-- RECORDS SHOWN --

--- --- ---

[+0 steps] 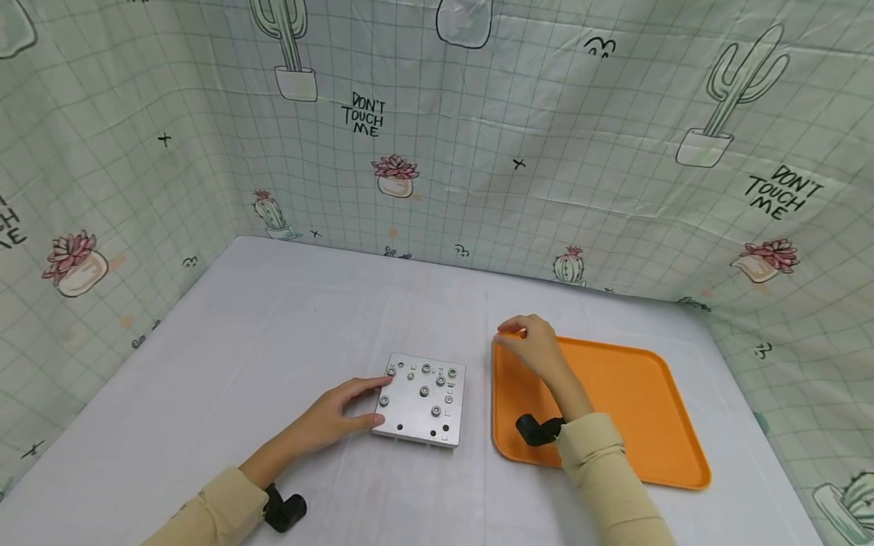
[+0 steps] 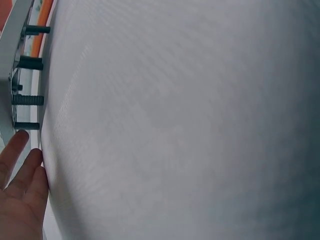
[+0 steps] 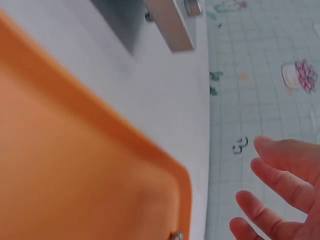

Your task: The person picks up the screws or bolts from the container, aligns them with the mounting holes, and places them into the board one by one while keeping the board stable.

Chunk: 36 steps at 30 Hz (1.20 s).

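Observation:
A square silver metal plate (image 1: 412, 419) carries several socket head screws (image 1: 424, 391) and has a few bare holes near its front edge. Screw shanks (image 2: 29, 100) stick out under it in the left wrist view, holding it above the table. My left hand (image 1: 326, 415) touches the plate's left edge with extended index finger and thumb. Over the back left corner of an orange tray (image 1: 608, 387), my right hand (image 1: 536, 347) hovers with loosely bent fingers and no visible object. A small metal piece (image 3: 176, 235) shows by the tray's corner in the right wrist view.
The white-covered table (image 1: 328, 318) extends around the plate and tray. A patterned cloth (image 1: 451, 114) hangs behind and along both sides. Black wrist mounts (image 1: 285, 511) sit below both sleeves.

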### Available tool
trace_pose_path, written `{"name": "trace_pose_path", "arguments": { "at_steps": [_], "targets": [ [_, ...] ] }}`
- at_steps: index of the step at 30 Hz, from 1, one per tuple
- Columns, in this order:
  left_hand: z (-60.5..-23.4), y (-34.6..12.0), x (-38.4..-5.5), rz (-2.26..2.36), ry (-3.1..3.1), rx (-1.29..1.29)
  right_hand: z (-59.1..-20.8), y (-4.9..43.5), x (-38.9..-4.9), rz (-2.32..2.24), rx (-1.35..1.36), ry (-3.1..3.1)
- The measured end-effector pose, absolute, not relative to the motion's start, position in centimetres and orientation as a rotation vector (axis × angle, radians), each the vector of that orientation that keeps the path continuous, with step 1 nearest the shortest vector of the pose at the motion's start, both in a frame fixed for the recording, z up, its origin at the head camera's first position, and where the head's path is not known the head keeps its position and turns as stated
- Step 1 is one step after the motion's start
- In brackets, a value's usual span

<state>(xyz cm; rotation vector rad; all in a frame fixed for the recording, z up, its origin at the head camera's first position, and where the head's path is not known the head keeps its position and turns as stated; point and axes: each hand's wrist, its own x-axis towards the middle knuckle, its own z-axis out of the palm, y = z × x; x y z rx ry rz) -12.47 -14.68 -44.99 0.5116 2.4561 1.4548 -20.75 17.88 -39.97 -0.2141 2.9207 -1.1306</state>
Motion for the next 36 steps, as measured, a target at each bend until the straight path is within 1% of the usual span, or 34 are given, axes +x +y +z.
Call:
{"name": "trace_pose_path", "arguments": {
  "at_steps": [4,11,23,28,36],
  "targets": [
    [-45.0,-14.7,-12.5,1.455,2.456,0.511,-39.9,19.3,-21.1,-1.128,-0.187,2.947],
    [-45.0,-14.7,-12.5,1.452,2.467,0.52,-40.3,21.1,-21.8,-1.073,-0.021,2.962],
    [-45.0,-14.7,-12.5,1.457,2.459,0.52,-41.8,21.7,-23.1,-0.784,0.2,2.959],
    [-45.0,-14.8,-12.4,1.453,2.458,0.529,-42.1,21.1,-23.5,-0.689,0.227,2.98],
    [-45.2,-15.1,-12.5,1.456,2.457,0.544,-42.5,20.3,-23.8,-0.561,0.181,3.033]
  ]
}}
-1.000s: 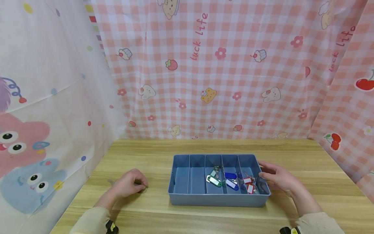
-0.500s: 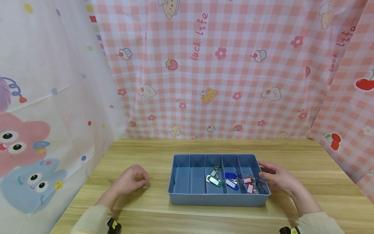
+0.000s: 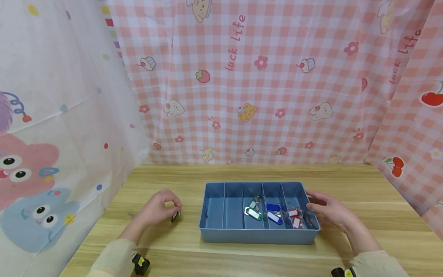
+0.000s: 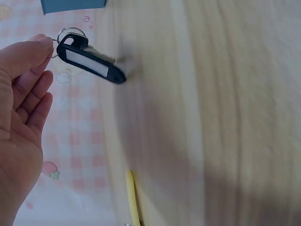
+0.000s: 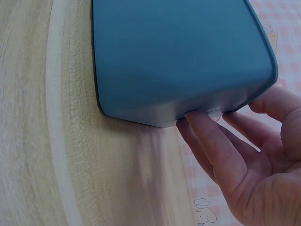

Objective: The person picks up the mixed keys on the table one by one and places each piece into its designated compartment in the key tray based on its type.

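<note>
My left hand [image 3: 158,207] pinches the metal ring of a black key tag [image 4: 91,63] between thumb and fingertips. The tag with its white label hangs just above the table, left of a blue divided box [image 3: 257,236]; a blurred key shows behind it in the left wrist view. My right hand [image 3: 332,211] rests at the box's right end, fingers against the outer wall and thumb by the rim. Inside the box lie green key tags [image 3: 253,214] in the middle compartment, blue key tags [image 3: 275,218] in the one beside it, and red key tags [image 3: 296,222] at far right.
The box's two left compartments show bare floors. A slim yellow object [image 4: 132,197] lies on the table near my left hand; a small greyish piece [image 3: 131,214] peeks out behind that wrist. Patterned cloth [image 3: 249,84] hangs behind the wooden table [image 3: 180,254].
My left hand has lifted and shifted slightly right and away from me, and the black key tag now hangs in sight below its fingers. The right hand and box have stayed put.
</note>
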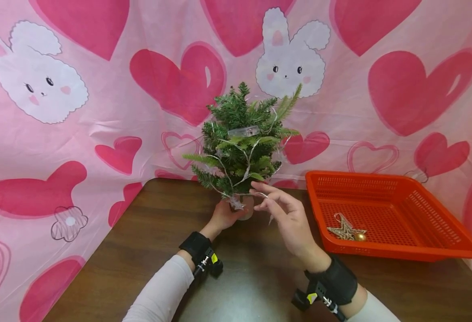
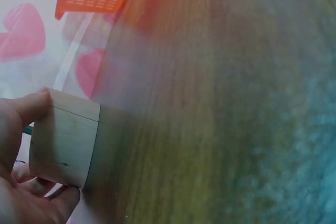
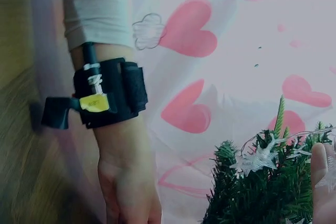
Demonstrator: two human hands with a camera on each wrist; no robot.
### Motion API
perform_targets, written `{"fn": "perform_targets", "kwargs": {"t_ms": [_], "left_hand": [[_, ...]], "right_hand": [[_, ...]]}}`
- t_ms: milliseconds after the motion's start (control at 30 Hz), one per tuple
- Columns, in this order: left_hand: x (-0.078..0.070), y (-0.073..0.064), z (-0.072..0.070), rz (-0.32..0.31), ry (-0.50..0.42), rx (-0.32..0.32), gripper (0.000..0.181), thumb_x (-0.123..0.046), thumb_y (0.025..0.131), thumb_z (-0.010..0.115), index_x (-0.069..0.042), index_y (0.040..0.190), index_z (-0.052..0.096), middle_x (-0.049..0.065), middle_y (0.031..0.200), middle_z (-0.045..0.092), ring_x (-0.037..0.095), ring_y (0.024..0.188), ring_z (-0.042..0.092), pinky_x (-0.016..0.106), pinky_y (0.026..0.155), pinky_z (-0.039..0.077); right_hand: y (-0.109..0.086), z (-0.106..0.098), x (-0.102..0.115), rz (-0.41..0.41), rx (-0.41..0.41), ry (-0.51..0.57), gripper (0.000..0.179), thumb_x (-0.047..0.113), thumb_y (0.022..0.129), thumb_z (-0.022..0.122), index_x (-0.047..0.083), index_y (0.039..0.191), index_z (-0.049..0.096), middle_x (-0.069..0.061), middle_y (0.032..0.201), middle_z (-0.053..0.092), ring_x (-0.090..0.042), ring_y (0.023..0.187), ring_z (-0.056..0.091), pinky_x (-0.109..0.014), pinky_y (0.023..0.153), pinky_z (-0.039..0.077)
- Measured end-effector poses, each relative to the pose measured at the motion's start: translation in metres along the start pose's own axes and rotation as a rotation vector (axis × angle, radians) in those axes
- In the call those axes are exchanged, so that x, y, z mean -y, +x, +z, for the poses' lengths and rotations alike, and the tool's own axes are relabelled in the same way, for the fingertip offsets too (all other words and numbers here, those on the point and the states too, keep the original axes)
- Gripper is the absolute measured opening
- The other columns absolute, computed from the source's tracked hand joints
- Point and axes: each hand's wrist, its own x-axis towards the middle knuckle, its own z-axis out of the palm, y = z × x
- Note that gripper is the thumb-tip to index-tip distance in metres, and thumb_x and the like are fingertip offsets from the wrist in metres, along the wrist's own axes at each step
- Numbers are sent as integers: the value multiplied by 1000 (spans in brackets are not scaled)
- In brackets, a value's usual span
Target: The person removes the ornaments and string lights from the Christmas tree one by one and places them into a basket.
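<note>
A small artificial Christmas tree [image 1: 240, 147] stands on the table with a clear wire of star-shaped string lights [image 1: 247, 172] wound round its branches. A transparent case [image 1: 244, 131] rests among the upper branches. Low down, my left hand [image 1: 223, 216] grips the round wooden base [image 2: 65, 140], thumb on one side and fingers on the other in the left wrist view. My right hand [image 1: 290, 217] pinches a loose stretch of the wire beside the lower right branches. One clear star light [image 3: 257, 161] shows on the tree in the right wrist view.
To the right sits an orange plastic basket [image 1: 380, 250] holding a gold glitter star [image 1: 343, 229] and a small gold ball [image 1: 360, 237]. A pink cloth [image 1: 171, 27] with hearts and rabbits hangs behind the brown wooden table [image 1: 147, 223].
</note>
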Motion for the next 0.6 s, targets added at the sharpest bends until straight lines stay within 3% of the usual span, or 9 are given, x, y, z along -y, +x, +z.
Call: {"fn": "perform_targets", "kwargs": {"t_ms": [233,400,533,600], "left_hand": [[5,1,-5,39,-16,20,55,-11,83,78,-4,133,56,17,126,66,34,117,62,51,99,49],[8,3,-10,-30,-79,68,42,-8,89,69,-4,130,58,17,125,66,32,114,62,46,95,50],[9,6,-12,-81,-150,99,30,-13,96,61,-3,124,61,16,122,64,26,108,59,39,92,48],[10,6,-13,-86,-142,101,27,-14,96,60,-4,122,62,14,120,63,24,107,56,37,92,46]], "right_hand": [[4,4,1,7,93,203,20,12,107,37,14,97,54,1,132,66,-18,129,58,-35,109,43],[5,7,0,51,89,240,21,14,108,33,14,97,51,1,124,70,-18,123,62,-36,110,41],[7,11,1,90,59,270,19,18,109,33,13,98,48,1,113,73,-17,113,66,-35,106,46],[8,14,0,106,42,286,18,19,109,34,13,99,48,1,106,72,-16,106,68,-33,102,49]]}}
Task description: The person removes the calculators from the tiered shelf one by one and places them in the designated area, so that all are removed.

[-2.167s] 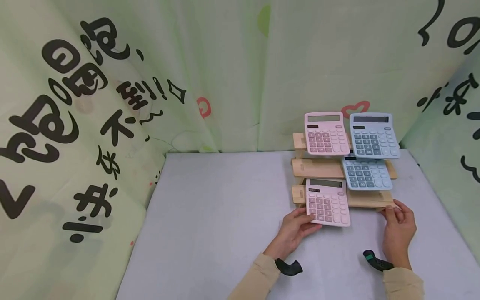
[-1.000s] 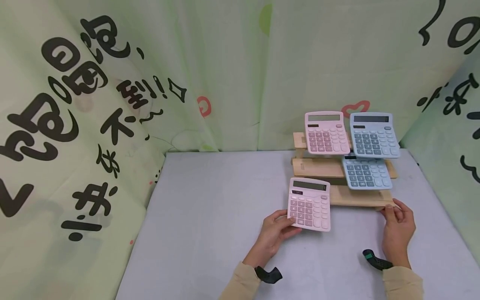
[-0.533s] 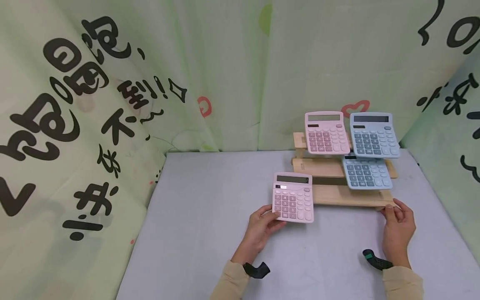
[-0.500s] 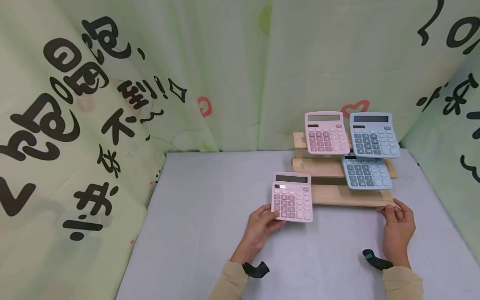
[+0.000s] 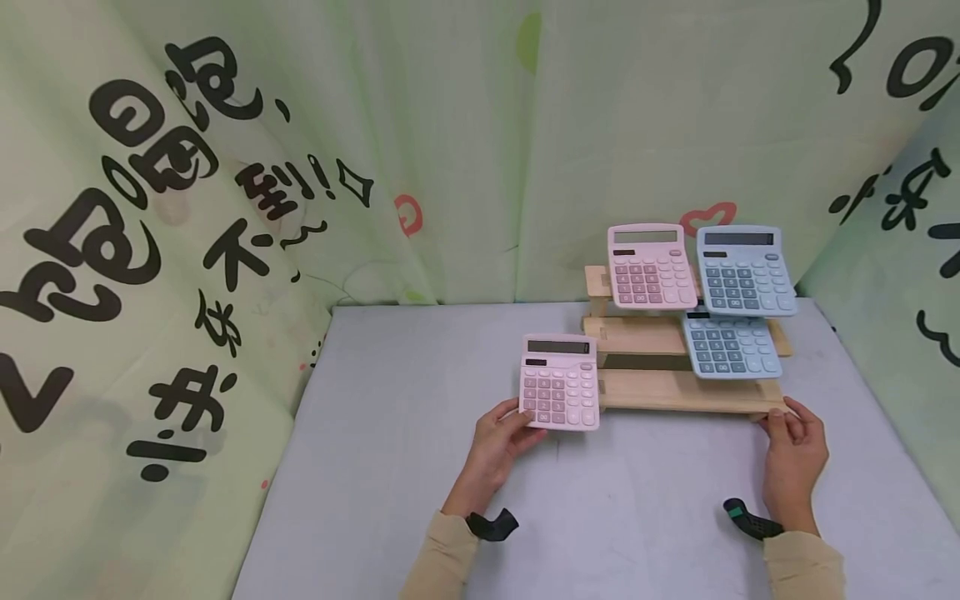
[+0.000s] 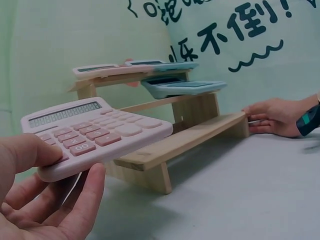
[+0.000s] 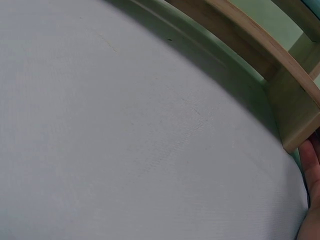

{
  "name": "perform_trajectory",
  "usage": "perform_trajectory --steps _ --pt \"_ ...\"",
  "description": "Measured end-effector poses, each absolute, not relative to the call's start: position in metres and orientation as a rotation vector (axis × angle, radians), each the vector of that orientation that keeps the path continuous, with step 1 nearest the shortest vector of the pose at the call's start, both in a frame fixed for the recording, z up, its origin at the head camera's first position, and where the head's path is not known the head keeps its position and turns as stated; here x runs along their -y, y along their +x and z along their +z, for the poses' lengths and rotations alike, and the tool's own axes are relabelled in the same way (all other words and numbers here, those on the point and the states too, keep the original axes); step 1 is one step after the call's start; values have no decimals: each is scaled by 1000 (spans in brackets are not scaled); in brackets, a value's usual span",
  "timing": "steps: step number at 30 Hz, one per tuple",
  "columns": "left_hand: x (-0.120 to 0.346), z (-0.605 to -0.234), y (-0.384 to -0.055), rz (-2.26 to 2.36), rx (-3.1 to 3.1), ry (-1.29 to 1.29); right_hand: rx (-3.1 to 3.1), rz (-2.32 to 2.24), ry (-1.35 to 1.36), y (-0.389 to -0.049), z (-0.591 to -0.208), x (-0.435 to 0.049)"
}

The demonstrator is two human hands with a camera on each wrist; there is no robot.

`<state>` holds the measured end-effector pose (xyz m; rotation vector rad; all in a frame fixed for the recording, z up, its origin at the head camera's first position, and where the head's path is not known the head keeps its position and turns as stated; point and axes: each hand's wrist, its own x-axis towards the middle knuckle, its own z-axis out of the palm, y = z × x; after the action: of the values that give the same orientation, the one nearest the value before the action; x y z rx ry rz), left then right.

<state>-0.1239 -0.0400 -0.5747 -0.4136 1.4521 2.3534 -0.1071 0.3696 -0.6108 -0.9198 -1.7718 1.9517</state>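
Note:
My left hand [image 5: 489, 457] pinches a pink calculator [image 5: 561, 385] by its lower left corner, thumb on the keys and fingers beneath. In the left wrist view this calculator [image 6: 95, 127] is raised off the table, left of the rack's lowest step. My right hand [image 5: 797, 467] grips the right front corner of the three-step wooden rack [image 5: 675, 390], fingers against its end. Another pink calculator [image 5: 651, 267] and a blue calculator [image 5: 746, 271] stand on the top step. A second blue calculator [image 5: 733, 346] lies on the right of the middle step. The lowest step bears nothing.
A table with a white cover [image 5: 390, 400] spreads left and in front of the rack. A pale green curtain [image 5: 450, 150] with black lettering hangs behind and at both sides, close behind the rack.
My left hand has drawn the pink calculator off the lowest step and carried it left, lately also slightly back. My right hand stays at the rack's corner.

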Motion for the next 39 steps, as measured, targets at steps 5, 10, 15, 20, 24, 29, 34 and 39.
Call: perform_trajectory --steps 5,10,15,20,24,29,34,39 --pt "51 -573 -130 2377 -1444 -418 1777 1951 -931 -108 -610 -370" --pt "68 -573 -137 2377 -1482 -438 1739 1961 -908 -109 -609 -369" --pt "89 -573 -144 2377 -1542 -451 1752 1949 -879 -108 -611 -369" --pt "109 -572 -148 2392 -1596 -483 1764 1929 -870 -107 -611 -368" --pt "124 -575 -151 2400 -1629 -529 1743 1939 -872 -107 -610 -369" --pt "143 -575 -155 2396 -1657 -579 1764 1928 -885 -105 -608 -368" --pt "164 -574 -158 2396 -1664 -614 1771 1920 -894 -106 -608 -368" --pt "182 -573 -165 2397 -1643 -674 1749 1930 -897 -107 -609 -367"
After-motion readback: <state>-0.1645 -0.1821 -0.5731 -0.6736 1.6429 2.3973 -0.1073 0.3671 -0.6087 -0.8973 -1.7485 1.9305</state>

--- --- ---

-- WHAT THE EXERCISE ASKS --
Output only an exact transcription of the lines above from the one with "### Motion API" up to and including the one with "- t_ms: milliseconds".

-- RESPONSE AREA --
### Motion API
perform_targets, written `{"fn": "perform_targets", "kwargs": {"t_ms": [_], "left_hand": [[_, ...]], "right_hand": [[_, ...]]}}`
- t_ms: milliseconds after the motion's start (control at 30 Hz), one per tuple

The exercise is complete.